- Activity -
When the word "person" shows up in a line of the records below, copy that line.
** Opening Records provided block **
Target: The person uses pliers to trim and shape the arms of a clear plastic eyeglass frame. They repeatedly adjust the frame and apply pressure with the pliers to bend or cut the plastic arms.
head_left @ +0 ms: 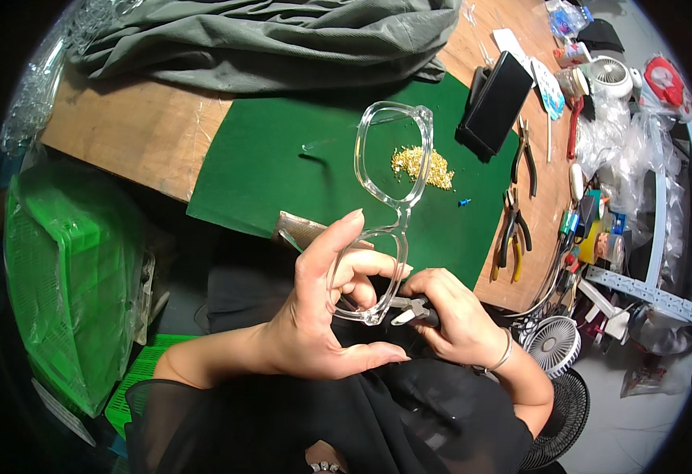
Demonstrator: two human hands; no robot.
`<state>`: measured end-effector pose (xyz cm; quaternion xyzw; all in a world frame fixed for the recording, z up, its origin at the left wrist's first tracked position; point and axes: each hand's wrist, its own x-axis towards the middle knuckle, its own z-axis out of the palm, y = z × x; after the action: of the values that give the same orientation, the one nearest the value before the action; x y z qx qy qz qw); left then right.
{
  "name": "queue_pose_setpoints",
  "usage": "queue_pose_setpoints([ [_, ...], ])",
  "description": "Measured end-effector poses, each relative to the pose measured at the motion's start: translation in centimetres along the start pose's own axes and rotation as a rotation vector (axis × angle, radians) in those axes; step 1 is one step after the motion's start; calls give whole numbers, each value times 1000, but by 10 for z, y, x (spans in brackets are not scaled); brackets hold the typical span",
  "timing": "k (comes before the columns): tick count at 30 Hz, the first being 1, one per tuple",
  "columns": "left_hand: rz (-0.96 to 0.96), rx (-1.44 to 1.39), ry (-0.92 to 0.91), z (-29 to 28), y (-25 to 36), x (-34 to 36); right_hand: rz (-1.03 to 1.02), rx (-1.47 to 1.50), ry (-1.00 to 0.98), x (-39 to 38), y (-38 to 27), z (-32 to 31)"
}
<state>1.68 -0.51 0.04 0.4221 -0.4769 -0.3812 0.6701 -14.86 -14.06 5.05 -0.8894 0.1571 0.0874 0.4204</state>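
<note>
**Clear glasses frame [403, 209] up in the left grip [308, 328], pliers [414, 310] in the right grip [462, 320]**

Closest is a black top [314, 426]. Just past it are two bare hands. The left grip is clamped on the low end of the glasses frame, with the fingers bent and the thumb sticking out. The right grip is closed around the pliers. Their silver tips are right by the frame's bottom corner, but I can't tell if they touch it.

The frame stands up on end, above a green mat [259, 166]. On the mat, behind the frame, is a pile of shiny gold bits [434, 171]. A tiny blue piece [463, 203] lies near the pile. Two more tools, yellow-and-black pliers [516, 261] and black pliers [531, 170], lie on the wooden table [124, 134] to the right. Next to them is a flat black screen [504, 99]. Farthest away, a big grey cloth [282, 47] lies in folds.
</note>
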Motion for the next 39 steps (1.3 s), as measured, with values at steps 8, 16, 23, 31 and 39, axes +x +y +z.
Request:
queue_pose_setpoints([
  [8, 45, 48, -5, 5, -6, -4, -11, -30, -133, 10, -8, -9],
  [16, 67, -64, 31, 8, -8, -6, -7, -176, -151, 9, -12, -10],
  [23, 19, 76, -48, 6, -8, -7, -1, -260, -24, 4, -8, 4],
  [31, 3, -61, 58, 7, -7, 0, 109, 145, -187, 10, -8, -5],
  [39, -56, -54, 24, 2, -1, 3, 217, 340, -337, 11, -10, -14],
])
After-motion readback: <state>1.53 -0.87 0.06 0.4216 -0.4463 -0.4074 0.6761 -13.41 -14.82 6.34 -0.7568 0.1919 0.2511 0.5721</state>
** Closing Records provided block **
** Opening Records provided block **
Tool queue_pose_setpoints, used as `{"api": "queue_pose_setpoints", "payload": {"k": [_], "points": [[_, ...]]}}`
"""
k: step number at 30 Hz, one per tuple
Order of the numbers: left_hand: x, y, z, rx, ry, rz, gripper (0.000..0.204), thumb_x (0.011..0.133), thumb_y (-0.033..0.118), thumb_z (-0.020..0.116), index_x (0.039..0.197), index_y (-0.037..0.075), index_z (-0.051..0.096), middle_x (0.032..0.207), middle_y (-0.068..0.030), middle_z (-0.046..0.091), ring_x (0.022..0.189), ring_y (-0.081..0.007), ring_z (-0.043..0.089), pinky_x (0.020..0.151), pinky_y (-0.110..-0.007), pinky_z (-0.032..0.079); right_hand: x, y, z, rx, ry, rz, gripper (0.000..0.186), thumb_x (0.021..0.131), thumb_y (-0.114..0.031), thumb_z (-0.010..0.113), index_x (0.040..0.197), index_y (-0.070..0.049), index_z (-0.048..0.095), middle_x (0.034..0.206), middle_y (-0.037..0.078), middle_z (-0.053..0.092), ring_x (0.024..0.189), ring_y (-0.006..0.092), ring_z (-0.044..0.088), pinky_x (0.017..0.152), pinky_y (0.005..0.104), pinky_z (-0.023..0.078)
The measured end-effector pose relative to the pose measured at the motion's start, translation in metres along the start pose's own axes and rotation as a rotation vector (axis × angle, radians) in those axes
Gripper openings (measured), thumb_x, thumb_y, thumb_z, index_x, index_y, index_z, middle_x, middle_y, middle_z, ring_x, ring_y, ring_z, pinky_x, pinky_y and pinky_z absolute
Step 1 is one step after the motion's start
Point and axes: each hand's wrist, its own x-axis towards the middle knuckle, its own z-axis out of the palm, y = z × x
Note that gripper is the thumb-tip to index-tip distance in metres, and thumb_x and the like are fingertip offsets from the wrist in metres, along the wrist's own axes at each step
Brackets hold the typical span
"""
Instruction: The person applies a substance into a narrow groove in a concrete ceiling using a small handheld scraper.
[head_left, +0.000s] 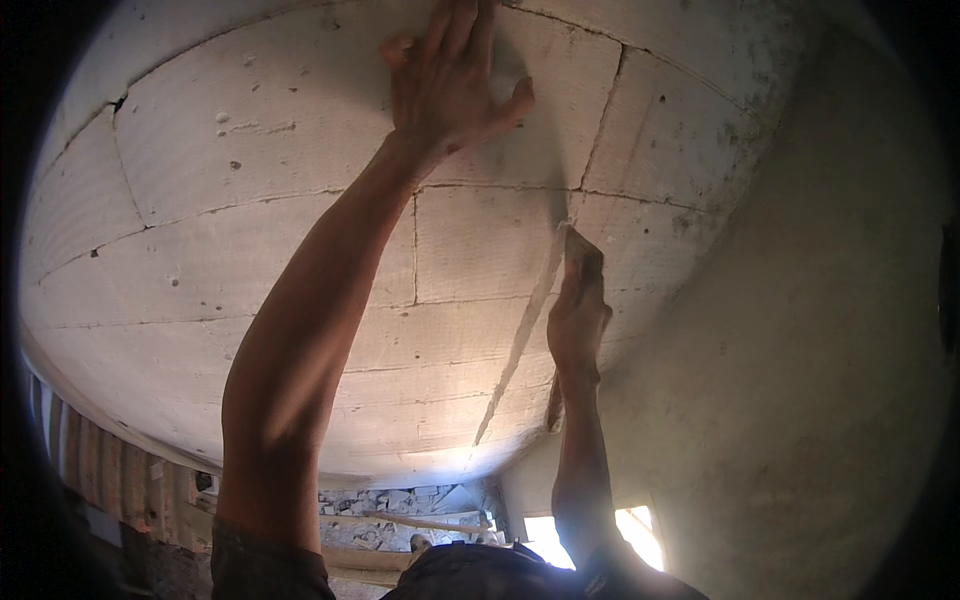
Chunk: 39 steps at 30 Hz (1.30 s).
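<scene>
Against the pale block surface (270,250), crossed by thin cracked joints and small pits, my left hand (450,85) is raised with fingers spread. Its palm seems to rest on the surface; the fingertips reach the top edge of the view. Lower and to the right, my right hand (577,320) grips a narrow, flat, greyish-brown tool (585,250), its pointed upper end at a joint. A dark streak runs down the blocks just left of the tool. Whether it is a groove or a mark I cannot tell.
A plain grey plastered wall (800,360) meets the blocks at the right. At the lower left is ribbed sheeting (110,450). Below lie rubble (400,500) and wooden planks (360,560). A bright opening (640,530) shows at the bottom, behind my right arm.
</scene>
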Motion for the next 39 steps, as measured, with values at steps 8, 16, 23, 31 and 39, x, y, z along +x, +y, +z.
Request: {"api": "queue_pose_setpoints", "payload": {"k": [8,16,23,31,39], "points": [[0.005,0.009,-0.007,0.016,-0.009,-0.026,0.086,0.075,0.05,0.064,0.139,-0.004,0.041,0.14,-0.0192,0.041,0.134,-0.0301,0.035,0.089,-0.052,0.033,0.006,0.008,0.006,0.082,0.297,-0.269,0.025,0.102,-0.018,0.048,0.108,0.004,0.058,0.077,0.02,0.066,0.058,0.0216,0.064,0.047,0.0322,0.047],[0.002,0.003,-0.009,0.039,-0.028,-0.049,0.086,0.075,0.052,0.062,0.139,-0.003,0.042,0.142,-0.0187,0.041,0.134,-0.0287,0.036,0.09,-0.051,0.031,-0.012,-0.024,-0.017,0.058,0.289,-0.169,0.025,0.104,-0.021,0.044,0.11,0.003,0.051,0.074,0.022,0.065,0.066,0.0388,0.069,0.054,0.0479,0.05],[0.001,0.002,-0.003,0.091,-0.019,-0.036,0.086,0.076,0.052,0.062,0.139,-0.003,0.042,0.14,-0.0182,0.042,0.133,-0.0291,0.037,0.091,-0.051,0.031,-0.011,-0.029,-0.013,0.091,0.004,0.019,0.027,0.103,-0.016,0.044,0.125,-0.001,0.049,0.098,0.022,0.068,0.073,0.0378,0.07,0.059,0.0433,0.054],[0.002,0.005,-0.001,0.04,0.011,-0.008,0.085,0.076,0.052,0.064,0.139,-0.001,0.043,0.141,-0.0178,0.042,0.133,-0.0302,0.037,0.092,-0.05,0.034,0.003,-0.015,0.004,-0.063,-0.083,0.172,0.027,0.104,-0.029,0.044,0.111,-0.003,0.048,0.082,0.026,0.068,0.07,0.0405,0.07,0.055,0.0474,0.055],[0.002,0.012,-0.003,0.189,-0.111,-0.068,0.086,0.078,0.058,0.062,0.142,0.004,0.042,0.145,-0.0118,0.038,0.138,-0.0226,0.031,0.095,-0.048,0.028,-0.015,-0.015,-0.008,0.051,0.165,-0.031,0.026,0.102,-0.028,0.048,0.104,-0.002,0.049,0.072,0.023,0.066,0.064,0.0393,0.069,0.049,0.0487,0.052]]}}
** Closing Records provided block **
- Output of the exercise -
Target: The person uses pliers to trim and shape the arms of a clear plastic eyeglass frame. They repeatedly adjust the frame and apply pressure with the pliers to bend or cut the plastic arms.
Instruction: The person applies a substance into a narrow groove in a concrete ceiling using a small handheld scraper.

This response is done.